Rabu, 19 Januari 2011

Gaby Gonzales: Amerika Membawa Saya pada Kebenaran Islam

REPUBLIKA.CO.ID, LOS ANGELES--Sama seperti keturunan Hispanik lainnya yang telah lebih dulu menjadi Muslim, Gaby Gonzales juga selalu menolak disebut mualaf. Menurutnya, dia tidak berpindah agama, tapi "pulang" pada agama yang dianut nenek-moyangnya. "Saya kembali pada Islam," ujarnya.


Menurutnya, jauh sebelum Islam asuk ke Amerika dan negara lain di dunia, Spanyol telah lebih dulu berada di bawah kekuasaan Islam selama hampir 800 tahun sebelum kerajaan Kristen Moor merebutnya pada tahun 1492. Dan sama seperti mualaf lainnya, ia menghidupkan tradisi masa lalu: memadukan nama Islam dengan nama asli mereka. Namun sehari-hari, ia lebih suka dipanggil dengan nama Islam; nama asli hanya untuk keperluan resmi.

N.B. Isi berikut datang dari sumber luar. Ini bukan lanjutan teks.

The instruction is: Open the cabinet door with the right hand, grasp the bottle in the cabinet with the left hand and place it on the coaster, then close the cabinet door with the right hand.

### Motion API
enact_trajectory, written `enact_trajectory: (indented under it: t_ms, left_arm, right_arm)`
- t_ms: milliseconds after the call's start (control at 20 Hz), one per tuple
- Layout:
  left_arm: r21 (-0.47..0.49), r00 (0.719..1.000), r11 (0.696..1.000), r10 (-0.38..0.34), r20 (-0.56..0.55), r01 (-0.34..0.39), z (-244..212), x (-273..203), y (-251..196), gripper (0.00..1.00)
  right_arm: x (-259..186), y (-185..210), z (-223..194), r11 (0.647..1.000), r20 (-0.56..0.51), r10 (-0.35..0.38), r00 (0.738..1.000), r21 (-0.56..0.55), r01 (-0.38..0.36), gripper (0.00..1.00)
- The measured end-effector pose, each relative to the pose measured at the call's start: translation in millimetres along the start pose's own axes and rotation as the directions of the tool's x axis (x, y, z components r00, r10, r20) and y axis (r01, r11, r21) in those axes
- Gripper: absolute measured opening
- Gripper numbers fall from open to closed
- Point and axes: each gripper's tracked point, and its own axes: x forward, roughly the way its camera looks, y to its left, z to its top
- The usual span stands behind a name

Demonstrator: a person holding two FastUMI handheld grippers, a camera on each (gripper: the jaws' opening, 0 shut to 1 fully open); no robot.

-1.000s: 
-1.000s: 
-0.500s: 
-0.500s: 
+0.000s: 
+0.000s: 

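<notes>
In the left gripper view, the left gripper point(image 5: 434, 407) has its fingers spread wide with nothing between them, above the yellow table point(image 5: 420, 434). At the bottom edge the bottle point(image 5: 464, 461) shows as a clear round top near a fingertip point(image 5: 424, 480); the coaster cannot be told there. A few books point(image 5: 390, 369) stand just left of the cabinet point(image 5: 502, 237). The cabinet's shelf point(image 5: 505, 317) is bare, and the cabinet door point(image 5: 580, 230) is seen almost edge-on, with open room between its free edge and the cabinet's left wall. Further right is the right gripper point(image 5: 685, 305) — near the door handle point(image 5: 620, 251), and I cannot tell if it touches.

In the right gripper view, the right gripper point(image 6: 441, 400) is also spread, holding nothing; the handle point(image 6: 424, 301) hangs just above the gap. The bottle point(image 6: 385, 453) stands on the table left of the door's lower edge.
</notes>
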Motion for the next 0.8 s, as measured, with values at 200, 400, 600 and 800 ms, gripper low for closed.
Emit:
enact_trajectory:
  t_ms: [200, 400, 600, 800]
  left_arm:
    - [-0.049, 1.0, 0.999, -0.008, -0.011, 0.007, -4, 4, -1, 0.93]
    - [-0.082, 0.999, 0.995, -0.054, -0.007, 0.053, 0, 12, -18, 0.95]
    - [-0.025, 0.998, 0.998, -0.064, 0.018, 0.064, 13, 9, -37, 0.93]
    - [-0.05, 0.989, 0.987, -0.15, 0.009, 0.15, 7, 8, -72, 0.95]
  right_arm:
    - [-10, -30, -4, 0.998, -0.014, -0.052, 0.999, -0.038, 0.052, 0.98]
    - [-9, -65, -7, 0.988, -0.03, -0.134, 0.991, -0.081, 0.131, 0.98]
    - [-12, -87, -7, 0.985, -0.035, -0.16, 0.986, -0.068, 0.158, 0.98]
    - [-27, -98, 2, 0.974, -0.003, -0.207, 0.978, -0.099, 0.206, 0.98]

Gaby lahir di Honduras, 20 tahun lalu. Di masa lalu, ia terfokus pada dirinya sendiri. "Saya tidak berpikir tentang orang lain, tentang orang tua saya, hanya saya dan lingkaran teman-teman saya," ujarnya. Sekarang, setiap hari ia berusaha untuk menjadi lebih baik, untuk melakukannya dengan baik, untuk membantu orang lain dan berhenti menjadi egois dan sombong.

Bahkan, ia mempunyai julukan baru di antara teman-teman kuliahnya di jurusan antropologi di Montclair State University: Suster Gaby. Pasalnya, ia kini berjilbab, dan jilbab warna giok hijau adalah favoritnya.

Gaby adalah salah satu dari ribuan Latin yang telah masuk Islam. Mualaf Latin beberapa tahun terakhir memadati banyak mesjid, termasuk beberapa di North Jersey. Bahkan, kini mereka mengorganisasi diri dengan embel-embel "Latino Muslim" dalam nama organisasinya. Bahkan, kini mulai dirintis penerbitan Alquran terjamah bahasa latin dan dai berbahasa Latin.


***

Seperti Hispanik banyak yang memeluk Islam, Gaby berasal dari keluarga Katolik yang saleh. Di Honduras, neneknya selalu memastikan bahwa ia benar-benar mengikuti aturan agama. "Nenekku akan mengamuk kalau aku tidak pergi ke gereja, kalau aku tidak membaca Alkitab hari itu. Akibatnya aku tak pernah berkembang secara alami," ujarnya.

Seperti remaja umumnya, di usia "memberontak", ia kerap berbenturan dengan aturan sang nenek. "Aku selalu stres, melakukan hal-hal saya tidak harus aku lakukan. Bila tersadar, aku akan selalu berdoa 'Tuhan, tunjukkan aku jalan-Mu yang lurus'," ujarnya.

Lepas dari SMA, ia melirik Amerika Serikat sebagai tempat menimba ilmu selanjutnya. Di negeri ini, ia bertemu teman dati berbagai bangsa dengan beragam latar belakang keyakinan.

Namun, ia mengaku hatinya tertambat pada Islam. Ilmu yang dipelajarinya barangkali sedikit banyak menyokong ketertarikannya; khususnya tentang peran Islam di abad pertengahan.

"Saya membaca lebih banyak tentang Islam yang saya ingin tahu. Untuk mengetahui apa yang menyebabkan begitu banyak orang untuk menyerahkan sepenuhnya kepada agama ini. Ketika saya membaca Quran, saya menemukan kebenaran itu berbicara tentang melayani orang lain, menempatkan orang lain terlebih dahulu.." ujarnya. Islam membuatnya merasa berlabuh.

Tapi belajar dari temantemannya yang telah lebih dulu menjadi Muslim, mereka "membayar mahal" untuk berpindah agama; antara lain dibuang keluarga. Mereka juga menjadi bahan ejekan dan peringatan oleh sesama Hispanik, apalagi bagi Muslimah yang bertukar penampilan juga.

Namun hatinya sudah mantap. Dan betapa beruntungnya dia, ketika akhirnya keluarganya menerimanya dengan hangat.